Because that meant that when you said you were in love with me, that you meant it.
On the streets of that side of town that we stayed up to watch the sunrise in.
I couldn’t sleep, obviously. When you’re iN lOvE such things are menial. So Instead I locked myself out, walked to breakfast, noticed how green the trees were, how crisp the day was, like it had waited for me to arrive and it had vacuumed, put the clean dishes away AND waxed my car.
You cried in the street when you kissed me.
Later. A month or two.
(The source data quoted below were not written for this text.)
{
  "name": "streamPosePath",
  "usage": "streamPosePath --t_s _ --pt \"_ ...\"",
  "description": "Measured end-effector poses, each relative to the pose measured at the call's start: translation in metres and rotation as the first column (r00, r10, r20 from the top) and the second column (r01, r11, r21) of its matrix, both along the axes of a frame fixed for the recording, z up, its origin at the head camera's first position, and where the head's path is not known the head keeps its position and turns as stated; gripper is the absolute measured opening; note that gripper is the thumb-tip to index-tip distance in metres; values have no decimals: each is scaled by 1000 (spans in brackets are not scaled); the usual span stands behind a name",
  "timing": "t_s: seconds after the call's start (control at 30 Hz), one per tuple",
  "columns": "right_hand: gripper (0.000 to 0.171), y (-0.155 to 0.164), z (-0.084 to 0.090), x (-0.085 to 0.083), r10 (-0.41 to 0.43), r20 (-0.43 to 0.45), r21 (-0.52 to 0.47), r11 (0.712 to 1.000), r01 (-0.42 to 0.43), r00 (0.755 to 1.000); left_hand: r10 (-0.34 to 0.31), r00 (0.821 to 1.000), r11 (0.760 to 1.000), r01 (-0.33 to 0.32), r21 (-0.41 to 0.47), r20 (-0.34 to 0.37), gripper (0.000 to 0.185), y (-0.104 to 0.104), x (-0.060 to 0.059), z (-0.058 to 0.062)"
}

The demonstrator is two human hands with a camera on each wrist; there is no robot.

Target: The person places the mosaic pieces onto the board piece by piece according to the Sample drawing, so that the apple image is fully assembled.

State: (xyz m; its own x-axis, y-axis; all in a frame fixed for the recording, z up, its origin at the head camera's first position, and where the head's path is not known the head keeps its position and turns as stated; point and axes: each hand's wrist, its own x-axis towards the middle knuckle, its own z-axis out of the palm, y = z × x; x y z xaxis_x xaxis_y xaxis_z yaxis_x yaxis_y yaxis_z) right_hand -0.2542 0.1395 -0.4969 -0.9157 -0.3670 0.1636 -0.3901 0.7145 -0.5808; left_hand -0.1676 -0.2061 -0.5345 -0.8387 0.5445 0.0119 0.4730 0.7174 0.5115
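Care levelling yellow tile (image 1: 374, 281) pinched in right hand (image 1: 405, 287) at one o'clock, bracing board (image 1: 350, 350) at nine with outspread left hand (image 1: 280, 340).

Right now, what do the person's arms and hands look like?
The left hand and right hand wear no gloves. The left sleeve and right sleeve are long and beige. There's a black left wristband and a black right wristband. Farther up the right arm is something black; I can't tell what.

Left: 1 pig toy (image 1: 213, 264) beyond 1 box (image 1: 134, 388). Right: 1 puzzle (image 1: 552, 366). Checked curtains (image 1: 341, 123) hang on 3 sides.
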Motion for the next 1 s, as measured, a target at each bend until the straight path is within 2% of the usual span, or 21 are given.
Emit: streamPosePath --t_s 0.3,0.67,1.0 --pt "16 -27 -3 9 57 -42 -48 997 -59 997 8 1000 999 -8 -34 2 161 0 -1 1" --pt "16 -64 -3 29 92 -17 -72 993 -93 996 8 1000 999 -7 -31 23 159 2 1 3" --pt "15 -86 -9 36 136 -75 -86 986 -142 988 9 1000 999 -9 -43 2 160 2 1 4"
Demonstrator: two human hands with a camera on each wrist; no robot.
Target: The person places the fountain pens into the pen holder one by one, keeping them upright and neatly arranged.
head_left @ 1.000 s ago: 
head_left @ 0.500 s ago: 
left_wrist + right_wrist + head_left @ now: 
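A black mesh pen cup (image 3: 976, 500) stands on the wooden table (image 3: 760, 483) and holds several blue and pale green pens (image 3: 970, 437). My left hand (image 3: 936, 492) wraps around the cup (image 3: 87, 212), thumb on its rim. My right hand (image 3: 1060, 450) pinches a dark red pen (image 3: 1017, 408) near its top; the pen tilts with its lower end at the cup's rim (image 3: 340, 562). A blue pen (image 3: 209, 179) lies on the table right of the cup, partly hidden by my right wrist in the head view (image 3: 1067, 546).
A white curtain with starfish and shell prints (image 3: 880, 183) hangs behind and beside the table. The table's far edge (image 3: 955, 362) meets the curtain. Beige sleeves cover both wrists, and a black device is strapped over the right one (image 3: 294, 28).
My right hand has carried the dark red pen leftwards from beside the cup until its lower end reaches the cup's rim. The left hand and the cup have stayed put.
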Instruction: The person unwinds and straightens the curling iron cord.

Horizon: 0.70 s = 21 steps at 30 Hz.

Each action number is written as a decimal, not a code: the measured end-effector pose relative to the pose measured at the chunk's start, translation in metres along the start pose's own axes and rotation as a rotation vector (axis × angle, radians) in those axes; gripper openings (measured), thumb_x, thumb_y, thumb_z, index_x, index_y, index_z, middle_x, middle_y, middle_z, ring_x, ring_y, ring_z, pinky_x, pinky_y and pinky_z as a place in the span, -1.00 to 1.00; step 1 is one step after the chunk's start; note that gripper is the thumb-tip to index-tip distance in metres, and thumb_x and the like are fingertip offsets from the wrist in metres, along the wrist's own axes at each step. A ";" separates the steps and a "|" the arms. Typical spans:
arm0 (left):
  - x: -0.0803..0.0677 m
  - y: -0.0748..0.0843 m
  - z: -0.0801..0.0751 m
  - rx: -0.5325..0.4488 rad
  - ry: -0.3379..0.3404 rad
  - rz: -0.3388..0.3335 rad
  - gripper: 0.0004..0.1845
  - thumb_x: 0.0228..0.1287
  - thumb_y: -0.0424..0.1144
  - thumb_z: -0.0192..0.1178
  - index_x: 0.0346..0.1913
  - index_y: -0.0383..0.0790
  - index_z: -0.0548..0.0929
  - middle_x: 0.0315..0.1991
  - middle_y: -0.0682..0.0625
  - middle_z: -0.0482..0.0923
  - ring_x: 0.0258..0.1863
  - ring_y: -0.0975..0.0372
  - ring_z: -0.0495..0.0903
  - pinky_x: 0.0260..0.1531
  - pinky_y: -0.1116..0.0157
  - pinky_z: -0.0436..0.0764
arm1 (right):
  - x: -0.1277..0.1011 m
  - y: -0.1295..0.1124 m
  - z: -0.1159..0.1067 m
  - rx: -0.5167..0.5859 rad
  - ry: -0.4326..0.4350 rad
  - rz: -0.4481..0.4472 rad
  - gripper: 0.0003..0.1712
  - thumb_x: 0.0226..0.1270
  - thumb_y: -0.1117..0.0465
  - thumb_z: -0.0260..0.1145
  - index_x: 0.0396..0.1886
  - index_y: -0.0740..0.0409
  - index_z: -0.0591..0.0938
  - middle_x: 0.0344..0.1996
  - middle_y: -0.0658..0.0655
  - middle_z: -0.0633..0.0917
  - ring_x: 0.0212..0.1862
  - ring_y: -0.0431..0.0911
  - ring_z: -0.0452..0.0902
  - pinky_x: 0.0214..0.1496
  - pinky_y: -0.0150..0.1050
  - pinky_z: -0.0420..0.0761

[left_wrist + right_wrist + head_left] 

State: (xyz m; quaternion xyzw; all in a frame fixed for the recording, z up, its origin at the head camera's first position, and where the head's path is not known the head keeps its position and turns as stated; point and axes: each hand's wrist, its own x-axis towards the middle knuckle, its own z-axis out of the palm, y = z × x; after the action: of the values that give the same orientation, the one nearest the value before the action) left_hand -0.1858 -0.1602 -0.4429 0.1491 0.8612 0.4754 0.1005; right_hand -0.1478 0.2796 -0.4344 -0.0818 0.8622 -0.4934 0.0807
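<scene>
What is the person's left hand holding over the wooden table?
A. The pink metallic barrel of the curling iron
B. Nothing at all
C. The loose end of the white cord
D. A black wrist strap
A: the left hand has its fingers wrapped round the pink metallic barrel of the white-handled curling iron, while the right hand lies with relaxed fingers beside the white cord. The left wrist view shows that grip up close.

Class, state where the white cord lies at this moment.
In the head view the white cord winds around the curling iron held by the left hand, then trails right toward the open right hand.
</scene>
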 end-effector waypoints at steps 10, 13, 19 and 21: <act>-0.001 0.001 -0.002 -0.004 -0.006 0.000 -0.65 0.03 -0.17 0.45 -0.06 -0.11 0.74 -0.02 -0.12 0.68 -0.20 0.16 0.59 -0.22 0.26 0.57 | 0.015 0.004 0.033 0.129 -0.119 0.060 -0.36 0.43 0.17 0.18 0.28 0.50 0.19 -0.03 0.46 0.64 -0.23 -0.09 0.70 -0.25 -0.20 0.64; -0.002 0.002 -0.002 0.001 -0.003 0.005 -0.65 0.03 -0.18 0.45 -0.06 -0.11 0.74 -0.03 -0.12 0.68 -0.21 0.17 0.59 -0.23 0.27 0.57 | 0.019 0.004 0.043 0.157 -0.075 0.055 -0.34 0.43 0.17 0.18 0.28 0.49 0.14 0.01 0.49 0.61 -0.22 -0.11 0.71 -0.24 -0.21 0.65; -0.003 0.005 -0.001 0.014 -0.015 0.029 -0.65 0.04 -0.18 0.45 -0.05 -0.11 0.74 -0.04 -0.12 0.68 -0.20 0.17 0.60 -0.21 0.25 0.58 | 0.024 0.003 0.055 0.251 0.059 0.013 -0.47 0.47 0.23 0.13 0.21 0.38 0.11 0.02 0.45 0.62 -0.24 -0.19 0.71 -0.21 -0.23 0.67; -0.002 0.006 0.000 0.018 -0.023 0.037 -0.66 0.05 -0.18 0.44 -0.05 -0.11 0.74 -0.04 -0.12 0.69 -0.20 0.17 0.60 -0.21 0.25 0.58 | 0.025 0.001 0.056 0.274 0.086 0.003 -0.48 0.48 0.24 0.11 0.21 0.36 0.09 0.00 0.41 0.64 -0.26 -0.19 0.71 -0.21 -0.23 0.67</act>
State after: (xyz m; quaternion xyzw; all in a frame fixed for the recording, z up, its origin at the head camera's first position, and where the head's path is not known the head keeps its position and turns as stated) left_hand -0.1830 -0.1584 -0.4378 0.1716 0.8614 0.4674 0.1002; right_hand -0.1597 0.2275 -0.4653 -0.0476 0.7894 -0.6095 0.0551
I’m railing lines of jet-fuel, and standing in front of a mirror holding an axe. Instead of a B&E and Murder in the Second degree, I load your shit into my hatchback
and a two-man, two-hour job is cut all the way in half when I dump your writing desk in his driveway.
Look at me, waxing poetic.

I wish you longevity, dullness, complacency, conformity, and all of the other things you never thought you’d be, but were set up for anyway.
I wish you all the substances, and none of the inspiration.
I have to admit it, I’ll never forget you.
I have to admit it, you were never The Raven.
You won’t be missed. Not anymore.
– The Wolf

3. Is this too meta?

Poetry is a thing with rules.
More guidelines than actual rules
rhyme this, rhythm that,
make sure it has some kind of flow,
goddammit, if it doesn’t you’re a hack
and you can’t follow the simple rules.

tell me tell me tell me

Tell me this, then, oh Grand Poet Wizard
if I must adhere to your rules, can my lines
be
so
short?
Is
this
cheating?

tell me tell me tell me

Or will you say “get out?” I must instead
practice law, medicine, science, or some other more noble endeavour. That is where the money is don’t you know?
“I have a friend on wall street,” “my father works for a firm you see,” “What makes you the proper candidate for such a noble endeavor?” I’d say my inability to march in a straight line.